### ASSIGNED TASK
Leave out the pictures and output the data verbatim.

### MATERIALS PROVIDED
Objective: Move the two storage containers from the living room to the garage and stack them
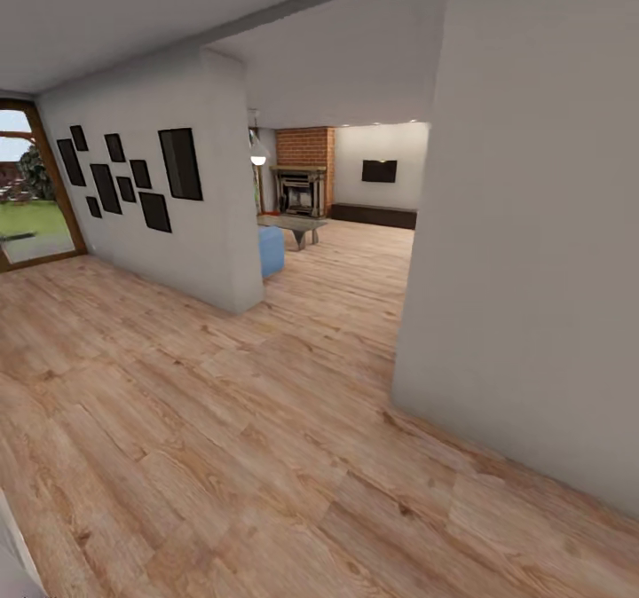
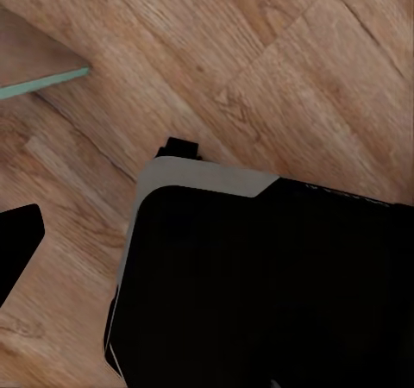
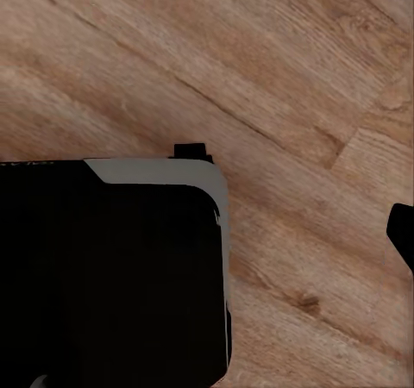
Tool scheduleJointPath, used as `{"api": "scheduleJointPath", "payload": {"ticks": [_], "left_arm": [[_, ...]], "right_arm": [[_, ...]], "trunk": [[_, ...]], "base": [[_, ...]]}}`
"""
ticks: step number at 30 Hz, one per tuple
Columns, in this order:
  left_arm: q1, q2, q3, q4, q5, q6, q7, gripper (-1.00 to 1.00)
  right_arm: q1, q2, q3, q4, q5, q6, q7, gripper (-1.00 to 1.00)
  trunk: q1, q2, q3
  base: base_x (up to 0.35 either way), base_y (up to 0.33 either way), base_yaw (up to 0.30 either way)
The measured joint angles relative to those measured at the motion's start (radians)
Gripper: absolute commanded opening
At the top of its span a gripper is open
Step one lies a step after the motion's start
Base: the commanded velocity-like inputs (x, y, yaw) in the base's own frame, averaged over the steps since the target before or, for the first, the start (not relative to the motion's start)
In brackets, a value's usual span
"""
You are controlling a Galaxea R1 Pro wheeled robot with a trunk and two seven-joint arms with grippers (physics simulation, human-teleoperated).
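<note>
Robot is heading for the living room at 12 o'clock, containers unseen, grip state of both hands untellable; next, rolling through the opening.

Light wood plank floor running from the near foreground through the opening into the living room. Standing on it far off: a low grey coffee table, a blue seat just beside the wall corner, a long low dark cabinet against the back wall, a brick fireplace. Same planks under both wrist cameras.
</note>
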Motion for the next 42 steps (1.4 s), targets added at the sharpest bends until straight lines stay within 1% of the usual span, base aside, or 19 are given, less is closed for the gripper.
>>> {"api": "scheduleJointPath", "payload": {"ticks": [7,10,42], "left_arm": [[0.0,-0.001,0.0,0.0,0.0,0.0,0.001,1.0],[0.0,-0.001,0.0,0.0,0.0,0.001,0.0,1.0],[0.0,-0.001,0.0,0.0,0.0,-0.001,0.0,1.0]], "right_arm": [[0.0,0.0,0.0,0.0,0.0,0.0,0.0,1.0],[0.0,0.0,-0.001,0.0,0.0,-0.001,0.0,1.0],[0.0,-0.003,0.002,0.0,0.005,0.003,0.0,1.0]], "trunk": [[0.0,0.0,0.0],[0.0,0.0,0.0],[0.0,0.0,0.0]], "base": [[0.324,0.0,0.261],[0.324,0.0,0.103],[0.324,0.0,0.004]]}}
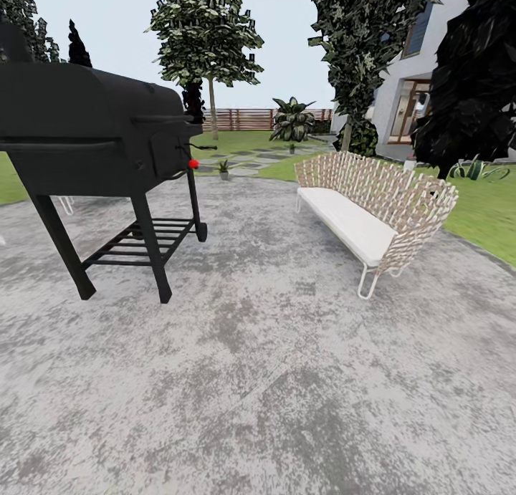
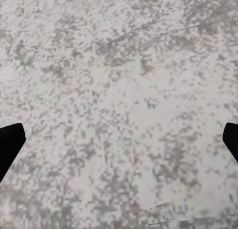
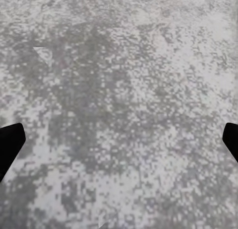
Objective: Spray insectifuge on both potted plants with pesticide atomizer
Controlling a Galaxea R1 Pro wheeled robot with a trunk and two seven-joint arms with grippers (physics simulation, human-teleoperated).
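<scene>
Where the grey paved patch [image 1: 272, 380] ends, two small green potted plants [image 1: 224, 168] sit far off among flat stepping stones, behind a big black grill [image 1: 93, 137] and a woven white sofa [image 1: 373, 208]. Both hands [image 2: 119, 139] [image 3: 119, 139] are spread wide, holding nothing.

Mottled grey paved ground [image 1: 272, 380], broad and flat, blotched light and dark. On it at left: a black metal barrel grill [image 1: 93, 122] on angled legs, slatted lower rack, small wheel. At right: a woven cream wicker bench [image 1: 376, 205] with white seat cushion and thin white legs. Beyond: green lawn [image 1: 480, 215], grey flat stepping stones [image 1: 265, 157], a brown slatted wooden fence [image 1: 244, 119], several leafy trees [image 1: 208, 36]. Far right: a white house wall [image 1: 408, 87] with a wood-framed window. Pale overcast sky; even daylight.
</scene>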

### ANSWER SECTION
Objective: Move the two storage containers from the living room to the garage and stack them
Tool scheduleJointPath, used as `{"api": "scheduleJointPath", "payload": {"ticks": [_], "left_arm": [[_, ...]], "right_arm": [[_, ...]], "trunk": [[_, ...]], "base": [[_, ...]]}}`
"""
ticks: step number at 30 Hz, one per tuple
Columns, in this order:
  left_arm: q1, q2, q3, q4, q5, q6, q7, gripper (-1.00 to 1.00)
  right_arm: q1, q2, q3, q4, q5, q6, q7, gripper (-1.00 to 1.00)
  trunk: q1, q2, q3
  base: base_x (up to 0.35 either way), base_y (up to 0.33 either way), base_yaw (up to 0.30 either way)
The measured joint angles relative to those measured at the motion's start (radians)
Gripper: absolute commanded opening
At the top of its span a gripper is open
Step one lies a step after the motion's start
Base: the commanded velocity-like inputs (x, y, yaw) in the base's own frame, averaged over the steps since the target before or, for the first, the start (not relative to the motion's start)
In brackets, a value's usual span
"""
You are controlling a Galaxea R1 Pro wheeled robot with a trunk and two seven-joint arms with grippers (physics simulation, human-teleoperated).
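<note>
Robot is heading for the living room at 12 o'clock, containers unseen, grip state of both hands untellable; next, rolling through the opening.

Light wood plank floor running from the near foreground through the opening into the living room. Standing on it far off: a low grey coffee table, a blue seat just beside the wall corner, a long low dark cabinet against the back wall, a brick fireplace. Same planks under both wrist cameras.
</note>
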Motion for the next 42 steps (1.4 s), targets added at the sharpest bends until straight lines stay within 1% of the usual span, base aside, or 19 are given, less is closed for the gripper.
>>> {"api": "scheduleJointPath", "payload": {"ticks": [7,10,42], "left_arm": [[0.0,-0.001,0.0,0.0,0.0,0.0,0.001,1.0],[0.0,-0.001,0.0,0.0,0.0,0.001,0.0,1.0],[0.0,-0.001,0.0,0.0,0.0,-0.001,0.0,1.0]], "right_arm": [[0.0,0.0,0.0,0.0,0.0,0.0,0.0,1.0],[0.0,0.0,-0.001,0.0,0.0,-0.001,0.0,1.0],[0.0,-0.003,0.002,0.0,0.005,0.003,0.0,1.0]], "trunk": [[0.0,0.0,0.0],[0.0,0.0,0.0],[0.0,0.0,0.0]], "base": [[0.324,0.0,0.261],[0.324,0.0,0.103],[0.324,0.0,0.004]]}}
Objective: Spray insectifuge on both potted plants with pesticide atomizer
Controlling a Galaxea R1 Pro wheeled robot with a trunk and two seven-joint arms with grippers (physics simulation, human-teleoperated).
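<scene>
Where the grey paved patch [image 1: 272, 380] ends, two small green potted plants [image 1: 224, 168] sit far off among flat stepping stones, behind a big black grill [image 1: 93, 137] and a woven white sofa [image 1: 373, 208]. Both hands [image 2: 119, 139] [image 3: 119, 139] are spread wide, holding nothing.

Mottled grey paved ground [image 1: 272, 380], broad and flat, blotched light and dark. On it at left: a black metal barrel grill [image 1: 93, 122] on angled legs, slatted lower rack, small wheel. At right: a woven cream wicker bench [image 1: 376, 205] with white seat cushion and thin white legs. Beyond: green lawn [image 1: 480, 215], grey flat stepping stones [image 1: 265, 157], a brown slatted wooden fence [image 1: 244, 119], several leafy trees [image 1: 208, 36]. Far right: a white house wall [image 1: 408, 87] with a wood-framed window. Pale overcast sky; even daylight.
</scene>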

The output for this exercise is now complete.